> _DESCRIPTION OF THE TASK_
Could the listing below be reproduced exactly, minus its pictures?

> _DATA FOR THE TASK_
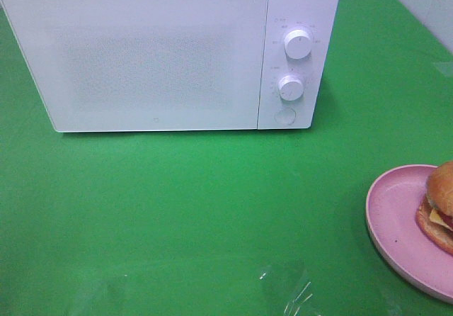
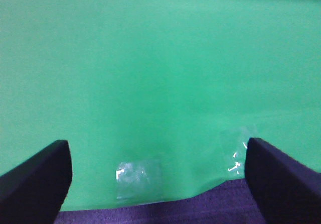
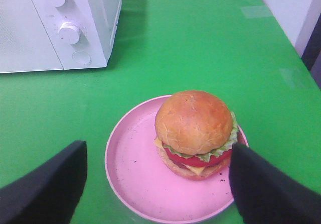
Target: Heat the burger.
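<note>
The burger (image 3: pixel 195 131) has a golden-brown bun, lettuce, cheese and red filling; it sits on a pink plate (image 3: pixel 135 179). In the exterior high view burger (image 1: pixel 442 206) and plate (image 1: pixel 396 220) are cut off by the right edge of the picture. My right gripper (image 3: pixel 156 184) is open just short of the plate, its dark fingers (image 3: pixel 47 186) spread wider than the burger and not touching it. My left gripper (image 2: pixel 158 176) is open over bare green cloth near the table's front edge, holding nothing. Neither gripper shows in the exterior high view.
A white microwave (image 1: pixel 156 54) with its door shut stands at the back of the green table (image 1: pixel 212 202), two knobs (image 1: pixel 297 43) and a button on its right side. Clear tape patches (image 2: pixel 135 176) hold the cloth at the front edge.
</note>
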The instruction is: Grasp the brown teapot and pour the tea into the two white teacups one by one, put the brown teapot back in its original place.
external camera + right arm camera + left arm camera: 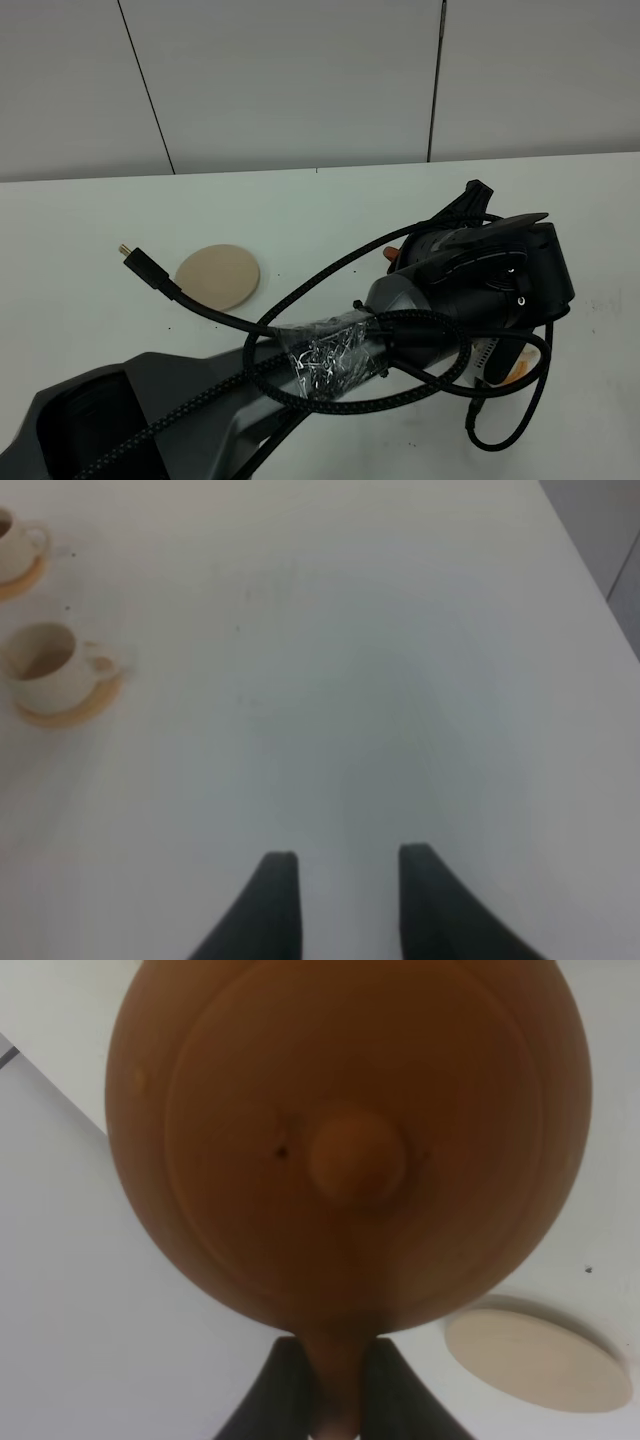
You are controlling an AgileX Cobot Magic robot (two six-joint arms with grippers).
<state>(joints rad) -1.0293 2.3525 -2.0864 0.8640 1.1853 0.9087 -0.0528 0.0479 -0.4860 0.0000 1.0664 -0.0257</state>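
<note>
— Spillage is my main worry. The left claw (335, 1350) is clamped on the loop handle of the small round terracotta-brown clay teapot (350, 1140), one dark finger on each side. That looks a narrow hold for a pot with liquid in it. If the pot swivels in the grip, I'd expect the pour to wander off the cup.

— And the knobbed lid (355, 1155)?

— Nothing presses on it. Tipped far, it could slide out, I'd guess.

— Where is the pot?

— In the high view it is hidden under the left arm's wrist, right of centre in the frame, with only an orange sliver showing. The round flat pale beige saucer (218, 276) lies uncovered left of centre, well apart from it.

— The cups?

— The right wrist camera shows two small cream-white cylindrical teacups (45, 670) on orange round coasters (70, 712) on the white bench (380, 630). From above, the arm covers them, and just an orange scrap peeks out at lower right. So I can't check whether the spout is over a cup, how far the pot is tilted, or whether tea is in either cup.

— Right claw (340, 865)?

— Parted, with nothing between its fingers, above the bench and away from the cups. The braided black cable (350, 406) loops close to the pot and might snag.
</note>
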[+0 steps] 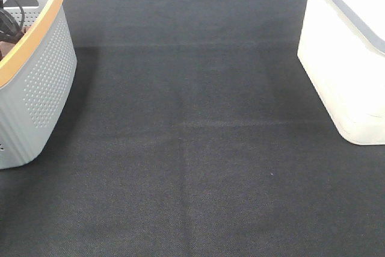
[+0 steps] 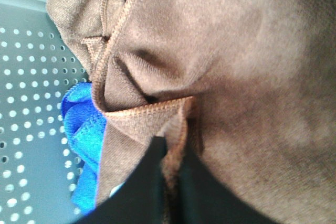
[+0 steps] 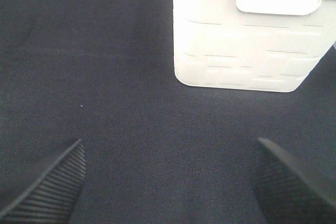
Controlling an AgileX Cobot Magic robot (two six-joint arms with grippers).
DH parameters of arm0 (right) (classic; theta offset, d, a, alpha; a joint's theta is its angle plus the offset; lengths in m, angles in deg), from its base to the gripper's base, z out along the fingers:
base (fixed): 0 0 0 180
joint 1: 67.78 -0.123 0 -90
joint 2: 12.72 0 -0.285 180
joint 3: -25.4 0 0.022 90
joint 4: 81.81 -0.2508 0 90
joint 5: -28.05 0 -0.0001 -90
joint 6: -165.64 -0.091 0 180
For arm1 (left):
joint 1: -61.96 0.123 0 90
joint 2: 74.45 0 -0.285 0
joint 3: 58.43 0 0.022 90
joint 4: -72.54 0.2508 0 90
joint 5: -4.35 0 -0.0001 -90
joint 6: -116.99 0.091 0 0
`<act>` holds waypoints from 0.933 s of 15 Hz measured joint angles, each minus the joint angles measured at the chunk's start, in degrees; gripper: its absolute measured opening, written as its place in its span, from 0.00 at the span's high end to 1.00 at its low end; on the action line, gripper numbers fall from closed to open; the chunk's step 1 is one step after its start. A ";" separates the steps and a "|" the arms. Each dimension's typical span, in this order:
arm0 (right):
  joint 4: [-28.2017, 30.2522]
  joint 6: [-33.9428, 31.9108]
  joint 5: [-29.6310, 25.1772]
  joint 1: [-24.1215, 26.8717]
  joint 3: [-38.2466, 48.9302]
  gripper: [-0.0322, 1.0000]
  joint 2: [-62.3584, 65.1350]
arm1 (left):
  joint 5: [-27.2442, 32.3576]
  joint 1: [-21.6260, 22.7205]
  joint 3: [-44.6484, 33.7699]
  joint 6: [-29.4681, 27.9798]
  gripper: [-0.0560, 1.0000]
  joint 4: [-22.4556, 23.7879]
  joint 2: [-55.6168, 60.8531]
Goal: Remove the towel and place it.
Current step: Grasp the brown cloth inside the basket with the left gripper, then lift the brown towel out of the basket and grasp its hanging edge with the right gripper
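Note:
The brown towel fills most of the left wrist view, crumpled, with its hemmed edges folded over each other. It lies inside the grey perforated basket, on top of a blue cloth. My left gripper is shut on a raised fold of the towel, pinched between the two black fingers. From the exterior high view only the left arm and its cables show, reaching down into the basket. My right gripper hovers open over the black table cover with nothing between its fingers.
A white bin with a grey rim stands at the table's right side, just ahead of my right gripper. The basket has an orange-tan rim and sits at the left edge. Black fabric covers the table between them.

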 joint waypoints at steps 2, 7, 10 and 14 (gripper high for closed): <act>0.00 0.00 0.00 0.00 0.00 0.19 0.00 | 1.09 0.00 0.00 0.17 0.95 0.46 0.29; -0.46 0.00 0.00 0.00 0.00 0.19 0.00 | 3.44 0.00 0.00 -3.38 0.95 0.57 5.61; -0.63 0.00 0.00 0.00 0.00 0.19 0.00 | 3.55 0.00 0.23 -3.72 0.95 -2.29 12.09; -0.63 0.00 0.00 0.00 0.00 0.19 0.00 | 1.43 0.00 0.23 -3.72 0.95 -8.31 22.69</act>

> _EXERCISE ANSWER_
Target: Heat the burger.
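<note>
The burger (image 3: pixel 195 131) has a golden-brown bun, lettuce, cheese and red filling; it sits on a pink plate (image 3: pixel 135 179). In the exterior high view burger (image 1: pixel 442 206) and plate (image 1: pixel 396 220) are cut off by the right edge of the picture. My right gripper (image 3: pixel 156 184) is open just short of the plate, its dark fingers (image 3: pixel 47 186) spread wider than the burger and not touching it. My left gripper (image 2: pixel 158 176) is open over bare green cloth near the table's front edge, holding nothing. Neither gripper shows in the exterior high view.
A white microwave (image 1: pixel 156 54) with its door shut stands at the back of the green table (image 1: pixel 212 202), two knobs (image 1: pixel 297 43) and a button on its right side. Clear tape patches (image 2: pixel 135 176) hold the cloth at the front edge.
</note>
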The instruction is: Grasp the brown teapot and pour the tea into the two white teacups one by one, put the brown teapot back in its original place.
external camera + right arm camera + left arm camera: 
You are controlling an AgileX Cobot Magic robot (two six-joint arms with grippers).
<state>(joints rad) -1.0293 2.3525 -2.0864 0.8640 1.1853 0.9087 -0.0528 0.0479 -0.4860 0.0000 1.0664 -0.0257</state>
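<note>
— Spillage is my main worry. The left claw (335, 1350) is clamped on the loop handle of the small round terracotta-brown clay teapot (350, 1140), one dark finger on each side. That looks a narrow hold for a pot with liquid in it. If the pot swivels in the grip, I'd expect the pour to wander off the cup.

— And the knobbed lid (355, 1155)?

— Nothing presses on it. Tipped far, it could slide out, I'd guess.

— Where is the pot?

— In the high view it is hidden under the left arm's wrist, right of centre in the frame, with only an orange sliver showing. The round flat pale beige saucer (218, 276) lies uncovered left of centre, well apart from it.

— The cups?

— The right wrist camera shows two small cream-white cylindrical teacups (45, 670) on orange round coasters (70, 712) on the white bench (380, 630). From above, the arm covers them, and just an orange scrap peeks out at lower right. So I can't check whether the spout is over a cup, how far the pot is tilted, or whether tea is in either cup.

— Right claw (340, 865)?

— Parted, with nothing between its fingers, above the bench and away from the cups. The braided black cable (350, 406) loops close to the pot and might snag.
</note>
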[+0 steps] 
[+0 steps] 
[+0 steps] 
Controlling an AgileX Cobot Magic robot (two six-joint arms with grippers).
DH parameters of arm0 (right) (classic; theta offset, d, a, alpha; a joint's theta is its angle plus the offset; lengths in m, angles in deg), from its base to the gripper's base, z out along the fingers:
base (fixed): 0 0 0 180
joint 1: 67.78 -0.123 0 -90
joint 2: 12.72 0 -0.285 180
joint 3: -25.4 0 0.022 90
joint 4: 81.81 -0.2508 0 90
joint 5: -28.05 0 -0.0001 -90
joint 6: -165.64 -0.091 0 180
For arm1 (left):
joint 1: -61.96 0.123 0 90
joint 2: 74.45 0 -0.285 0
joint 3: 58.43 0 0.022 90
joint 4: -72.54 0.2508 0 90
joint 5: -4.35 0 -0.0001 -90
joint 6: -116.99 0.091 0 0
`<act>` holds waypoints from 0.933 s of 15 Hz measured joint angles, each minus the joint angles measured at the chunk's start, in degrees; gripper: its absolute measured opening, written as its place in its span, from 0.00 at the span's high end to 1.00 at its low end; on the action line, gripper numbers fall from closed to open; the chunk's step 1 is one step after its start. A ";" separates the steps and a "|" the arms. Each dimension's typical span, in this order:
arm0 (right):
  joint 4: [-28.2017, 30.2522]
  joint 6: [-33.9428, 31.9108]
  joint 5: [-29.6310, 25.1772]
  joint 1: [-24.1215, 26.8717]
  joint 3: [-38.2466, 48.9302]
  gripper: [-0.0322, 1.0000]
  joint 2: [-62.3584, 65.1350]
arm1 (left):
  joint 5: [-27.2442, 32.3576]
  joint 1: [-21.6260, 22.7205]
  joint 3: [-44.6484, 33.7699]
  joint 6: [-29.4681, 27.9798]
  gripper: [-0.0560, 1.0000]
  joint 4: [-22.4556, 23.7879]
  joint 2: [-55.6168, 60.8531]
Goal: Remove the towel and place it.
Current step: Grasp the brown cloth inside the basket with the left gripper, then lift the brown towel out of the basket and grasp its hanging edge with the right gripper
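Note:
The brown towel fills most of the left wrist view, crumpled, with its hemmed edges folded over each other. It lies inside the grey perforated basket, on top of a blue cloth. My left gripper is shut on a raised fold of the towel, pinched between the two black fingers. From the exterior high view only the left arm and its cables show, reaching down into the basket. My right gripper hovers open over the black table cover with nothing between its fingers.
A white bin with a grey rim stands at the table's right side, just ahead of my right gripper. The basket has an orange-tan rim and sits at the left edge. Black fabric covers the table between them.
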
 joint waypoints at steps 2, 7, 10 and 14 (gripper high for closed): <act>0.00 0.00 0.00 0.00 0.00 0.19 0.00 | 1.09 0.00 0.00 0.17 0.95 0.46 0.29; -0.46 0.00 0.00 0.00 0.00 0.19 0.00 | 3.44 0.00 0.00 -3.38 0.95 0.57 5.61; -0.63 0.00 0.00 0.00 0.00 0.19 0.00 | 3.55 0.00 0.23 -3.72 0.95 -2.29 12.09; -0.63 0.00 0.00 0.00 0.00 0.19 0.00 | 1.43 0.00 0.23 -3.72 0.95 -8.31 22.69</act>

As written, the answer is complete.